▶ Work instructions:
Output the data word for word. Begin at its first line and end at the line with "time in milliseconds".

#### Data extract ####

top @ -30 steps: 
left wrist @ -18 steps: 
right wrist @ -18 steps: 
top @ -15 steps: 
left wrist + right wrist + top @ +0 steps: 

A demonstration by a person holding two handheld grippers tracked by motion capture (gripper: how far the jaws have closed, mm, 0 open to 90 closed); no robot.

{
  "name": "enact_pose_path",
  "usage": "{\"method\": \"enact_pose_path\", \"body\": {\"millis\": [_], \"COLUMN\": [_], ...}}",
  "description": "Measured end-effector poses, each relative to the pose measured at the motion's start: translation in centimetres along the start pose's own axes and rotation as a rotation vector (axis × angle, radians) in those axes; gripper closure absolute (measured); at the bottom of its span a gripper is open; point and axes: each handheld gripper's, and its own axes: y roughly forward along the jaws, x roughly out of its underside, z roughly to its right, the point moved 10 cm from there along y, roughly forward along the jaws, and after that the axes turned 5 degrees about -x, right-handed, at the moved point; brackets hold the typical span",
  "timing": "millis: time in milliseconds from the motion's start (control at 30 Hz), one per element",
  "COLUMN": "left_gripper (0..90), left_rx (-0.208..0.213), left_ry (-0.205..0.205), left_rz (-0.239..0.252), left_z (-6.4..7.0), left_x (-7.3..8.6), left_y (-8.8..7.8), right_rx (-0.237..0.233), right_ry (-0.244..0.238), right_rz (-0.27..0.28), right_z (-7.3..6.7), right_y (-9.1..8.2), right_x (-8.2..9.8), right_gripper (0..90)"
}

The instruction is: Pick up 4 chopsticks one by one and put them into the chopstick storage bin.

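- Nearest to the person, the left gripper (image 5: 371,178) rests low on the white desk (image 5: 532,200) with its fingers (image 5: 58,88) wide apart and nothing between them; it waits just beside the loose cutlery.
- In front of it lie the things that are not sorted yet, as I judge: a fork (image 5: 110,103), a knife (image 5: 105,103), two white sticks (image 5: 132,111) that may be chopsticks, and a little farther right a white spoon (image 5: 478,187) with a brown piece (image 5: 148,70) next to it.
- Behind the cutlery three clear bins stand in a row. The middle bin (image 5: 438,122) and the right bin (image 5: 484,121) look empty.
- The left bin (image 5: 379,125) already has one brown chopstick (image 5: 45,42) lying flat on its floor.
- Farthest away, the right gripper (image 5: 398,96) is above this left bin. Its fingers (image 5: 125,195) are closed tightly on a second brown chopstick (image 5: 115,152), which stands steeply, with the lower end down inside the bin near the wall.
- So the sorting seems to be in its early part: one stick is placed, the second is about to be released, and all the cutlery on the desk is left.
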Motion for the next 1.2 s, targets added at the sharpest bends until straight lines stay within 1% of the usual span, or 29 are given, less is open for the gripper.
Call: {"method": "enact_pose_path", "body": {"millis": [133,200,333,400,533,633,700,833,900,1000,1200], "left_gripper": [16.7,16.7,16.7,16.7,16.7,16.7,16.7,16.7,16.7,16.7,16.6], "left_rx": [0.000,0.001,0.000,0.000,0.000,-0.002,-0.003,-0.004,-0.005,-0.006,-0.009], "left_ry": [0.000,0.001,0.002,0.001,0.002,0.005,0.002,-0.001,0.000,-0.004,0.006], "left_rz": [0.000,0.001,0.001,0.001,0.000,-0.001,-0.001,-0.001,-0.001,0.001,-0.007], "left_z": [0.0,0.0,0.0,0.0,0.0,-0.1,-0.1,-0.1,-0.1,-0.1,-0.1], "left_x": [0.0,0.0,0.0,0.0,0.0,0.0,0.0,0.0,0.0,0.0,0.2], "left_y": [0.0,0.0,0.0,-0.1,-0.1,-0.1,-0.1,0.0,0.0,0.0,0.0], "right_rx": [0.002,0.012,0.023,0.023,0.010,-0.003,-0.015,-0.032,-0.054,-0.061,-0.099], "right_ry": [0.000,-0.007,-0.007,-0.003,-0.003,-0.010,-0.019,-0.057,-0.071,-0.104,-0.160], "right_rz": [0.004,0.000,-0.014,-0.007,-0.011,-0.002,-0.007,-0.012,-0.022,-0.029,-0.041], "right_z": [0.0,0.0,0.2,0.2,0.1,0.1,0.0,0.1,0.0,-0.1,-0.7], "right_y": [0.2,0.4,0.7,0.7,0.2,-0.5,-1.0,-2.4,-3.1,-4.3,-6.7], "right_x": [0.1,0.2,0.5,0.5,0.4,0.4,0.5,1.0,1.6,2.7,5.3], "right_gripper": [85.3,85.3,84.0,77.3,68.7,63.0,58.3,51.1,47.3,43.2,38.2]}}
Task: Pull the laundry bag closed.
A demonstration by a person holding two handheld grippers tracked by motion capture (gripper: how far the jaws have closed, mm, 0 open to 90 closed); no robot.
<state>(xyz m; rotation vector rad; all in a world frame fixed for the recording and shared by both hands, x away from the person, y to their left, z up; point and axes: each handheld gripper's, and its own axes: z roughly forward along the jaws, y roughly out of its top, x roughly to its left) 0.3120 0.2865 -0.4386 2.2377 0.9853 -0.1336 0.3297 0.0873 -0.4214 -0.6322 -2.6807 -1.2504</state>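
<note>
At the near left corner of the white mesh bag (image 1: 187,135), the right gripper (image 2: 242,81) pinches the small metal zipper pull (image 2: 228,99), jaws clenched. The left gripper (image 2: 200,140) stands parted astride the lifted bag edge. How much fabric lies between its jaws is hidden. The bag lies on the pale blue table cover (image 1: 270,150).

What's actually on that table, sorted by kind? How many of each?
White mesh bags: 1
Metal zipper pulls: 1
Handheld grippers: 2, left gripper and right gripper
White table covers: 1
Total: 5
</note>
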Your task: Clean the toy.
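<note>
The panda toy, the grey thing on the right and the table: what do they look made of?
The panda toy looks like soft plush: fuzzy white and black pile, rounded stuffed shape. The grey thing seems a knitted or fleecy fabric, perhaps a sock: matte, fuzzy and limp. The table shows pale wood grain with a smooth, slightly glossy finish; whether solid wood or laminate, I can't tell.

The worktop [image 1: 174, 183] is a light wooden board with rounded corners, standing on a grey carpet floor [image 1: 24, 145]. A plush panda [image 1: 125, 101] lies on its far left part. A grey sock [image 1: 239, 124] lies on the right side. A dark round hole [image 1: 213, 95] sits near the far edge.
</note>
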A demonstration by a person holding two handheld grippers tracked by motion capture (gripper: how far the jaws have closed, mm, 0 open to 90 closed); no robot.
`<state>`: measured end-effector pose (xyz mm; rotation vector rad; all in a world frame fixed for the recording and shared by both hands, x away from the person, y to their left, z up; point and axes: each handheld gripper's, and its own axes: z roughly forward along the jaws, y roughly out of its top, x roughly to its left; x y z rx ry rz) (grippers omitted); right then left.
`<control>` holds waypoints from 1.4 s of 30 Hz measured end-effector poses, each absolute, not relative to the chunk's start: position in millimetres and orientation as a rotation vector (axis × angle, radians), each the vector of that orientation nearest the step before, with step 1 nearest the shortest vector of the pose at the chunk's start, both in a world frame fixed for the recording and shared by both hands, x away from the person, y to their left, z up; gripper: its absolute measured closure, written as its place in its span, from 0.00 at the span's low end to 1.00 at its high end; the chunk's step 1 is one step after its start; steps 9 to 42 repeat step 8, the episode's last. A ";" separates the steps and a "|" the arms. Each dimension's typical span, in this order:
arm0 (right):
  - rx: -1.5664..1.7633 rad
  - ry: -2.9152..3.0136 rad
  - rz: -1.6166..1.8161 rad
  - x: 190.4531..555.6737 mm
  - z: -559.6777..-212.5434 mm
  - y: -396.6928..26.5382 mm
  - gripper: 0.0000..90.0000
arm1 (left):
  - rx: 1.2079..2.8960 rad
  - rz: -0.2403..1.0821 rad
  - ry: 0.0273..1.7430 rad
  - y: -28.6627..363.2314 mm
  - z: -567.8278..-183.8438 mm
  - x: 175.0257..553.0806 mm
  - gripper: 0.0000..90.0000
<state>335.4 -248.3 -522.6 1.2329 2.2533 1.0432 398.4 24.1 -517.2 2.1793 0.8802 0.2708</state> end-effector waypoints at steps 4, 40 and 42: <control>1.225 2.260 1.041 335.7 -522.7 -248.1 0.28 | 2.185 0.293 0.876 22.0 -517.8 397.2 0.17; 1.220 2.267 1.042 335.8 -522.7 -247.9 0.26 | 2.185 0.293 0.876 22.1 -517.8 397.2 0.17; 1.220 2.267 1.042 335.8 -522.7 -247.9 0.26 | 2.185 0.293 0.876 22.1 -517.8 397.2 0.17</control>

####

▶ Exercise solution:
top @ -30 steps: 
left wrist @ -18 steps: 
right wrist @ -18 steps: 
top @ -15 steps: 
left wrist + right wrist + top @ +0 steps: 

A demonstration by a person holding two handheld grippers tracked by motion capture (gripper: how far the jaws have closed, mm, 0 open to 90 closed); no robot.

{
  "name": "enact_pose_path",
  "usage": "{\"method\": \"enact_pose_path\", \"body\": {\"millis\": [_], \"COLUMN\": [_], ...}}",
  "description": "Measured end-effector poses, each relative to the pose measured at the motion's start: translation in centimetres along the start pose's own axes and rotation as a rotation vector (axis × angle, radians) in those axes; gripper closure absolute (measured); at the bottom of its span a gripper is open; point and axes: each handheld gripper's, and its own axes: y roughly forward along the jaws, x roughly out of its underside, z roughly to its right, the point moved 10 cm from there along y, roughly forward along the jaws, and after that the axes turned 5 degrees about -x, right-handed, at the moved point; brackets hold the typical span",
  "timing": "millis: time in milliseconds from the motion's start (control at 30 Hz), one per element",

The complete answer has been given.